En 1353 déjà, Ibn Battouta le globe Trotter
arabe qui visita la capitale du Mali, en rentrant au Maroc passa par
Tombouctou et fut un des premiers écrivains à faire mention
de la ville ; "nous voyageâmes après vers la ville
de Tunbuctu. Entre elle et le Nil, il y a quatre milles. La majorité
de ses habitants sont des Massufa, porteurs du titham.
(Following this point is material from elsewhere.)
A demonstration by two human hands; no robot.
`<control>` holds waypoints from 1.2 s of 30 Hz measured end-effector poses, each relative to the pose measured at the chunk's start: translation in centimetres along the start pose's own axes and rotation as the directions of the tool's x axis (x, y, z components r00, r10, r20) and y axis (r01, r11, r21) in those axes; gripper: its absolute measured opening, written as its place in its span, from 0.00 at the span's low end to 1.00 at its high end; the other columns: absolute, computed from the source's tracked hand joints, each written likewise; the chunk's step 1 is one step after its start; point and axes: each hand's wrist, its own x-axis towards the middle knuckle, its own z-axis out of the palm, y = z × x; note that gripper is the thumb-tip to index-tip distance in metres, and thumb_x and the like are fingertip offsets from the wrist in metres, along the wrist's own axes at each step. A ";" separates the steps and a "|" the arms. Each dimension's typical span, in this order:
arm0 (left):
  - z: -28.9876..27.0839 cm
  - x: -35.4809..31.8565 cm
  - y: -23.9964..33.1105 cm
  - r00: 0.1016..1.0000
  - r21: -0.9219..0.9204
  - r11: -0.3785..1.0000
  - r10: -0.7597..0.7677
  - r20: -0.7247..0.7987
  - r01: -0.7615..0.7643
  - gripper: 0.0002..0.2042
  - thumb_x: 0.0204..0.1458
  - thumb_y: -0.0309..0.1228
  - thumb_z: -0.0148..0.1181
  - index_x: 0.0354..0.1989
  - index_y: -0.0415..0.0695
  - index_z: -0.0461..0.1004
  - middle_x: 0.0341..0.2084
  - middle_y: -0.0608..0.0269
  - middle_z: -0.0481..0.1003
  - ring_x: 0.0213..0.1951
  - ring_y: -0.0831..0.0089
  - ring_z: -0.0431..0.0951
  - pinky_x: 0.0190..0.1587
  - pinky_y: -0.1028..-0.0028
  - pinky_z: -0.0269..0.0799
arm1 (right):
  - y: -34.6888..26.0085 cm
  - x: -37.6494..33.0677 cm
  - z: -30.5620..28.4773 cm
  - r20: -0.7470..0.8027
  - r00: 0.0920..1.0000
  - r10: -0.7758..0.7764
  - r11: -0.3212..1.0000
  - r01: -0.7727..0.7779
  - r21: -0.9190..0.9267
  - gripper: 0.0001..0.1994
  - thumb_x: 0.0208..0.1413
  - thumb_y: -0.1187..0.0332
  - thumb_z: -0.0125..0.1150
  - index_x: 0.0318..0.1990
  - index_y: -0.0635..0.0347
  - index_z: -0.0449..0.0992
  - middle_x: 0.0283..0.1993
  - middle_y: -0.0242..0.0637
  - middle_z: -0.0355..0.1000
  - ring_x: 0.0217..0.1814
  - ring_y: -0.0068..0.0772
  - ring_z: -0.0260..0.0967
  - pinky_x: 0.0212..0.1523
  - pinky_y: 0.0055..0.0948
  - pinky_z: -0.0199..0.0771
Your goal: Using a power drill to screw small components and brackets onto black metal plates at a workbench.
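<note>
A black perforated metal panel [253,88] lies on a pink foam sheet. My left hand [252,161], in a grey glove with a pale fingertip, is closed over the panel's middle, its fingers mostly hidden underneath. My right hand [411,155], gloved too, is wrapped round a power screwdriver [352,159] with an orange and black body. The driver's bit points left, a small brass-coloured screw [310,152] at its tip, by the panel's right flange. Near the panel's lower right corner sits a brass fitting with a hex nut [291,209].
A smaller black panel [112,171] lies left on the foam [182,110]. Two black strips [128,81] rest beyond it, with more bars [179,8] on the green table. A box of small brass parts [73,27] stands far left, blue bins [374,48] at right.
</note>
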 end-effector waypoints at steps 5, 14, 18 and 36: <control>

Il y a en cette
localité le tombeau du poète illustre Abu Ishak Al Saheli,
il y aussi le tombeau de Siraj al Din al Kuwayk, un des grands commerçant
d’Alexandrie’’.
Essadi
l’auteur du Soudan cité par Delafosse (1972, 270) rapporte
que dès le 14ème siècle un savant arabe du nom
de El Temini arriva à Tombouctou avec un savant arabe du nom
de El Temeni arriva à Tombouctou avec Kankou Moussa dans l’intention
de professer à l’université de Sankoré. Celui-ci
s’aperçut qu’il était en retard d’une
vingtaine d’années sur les jurisconsultes de la cité
Soudanaise et dû retourner se perfectionner à Fès.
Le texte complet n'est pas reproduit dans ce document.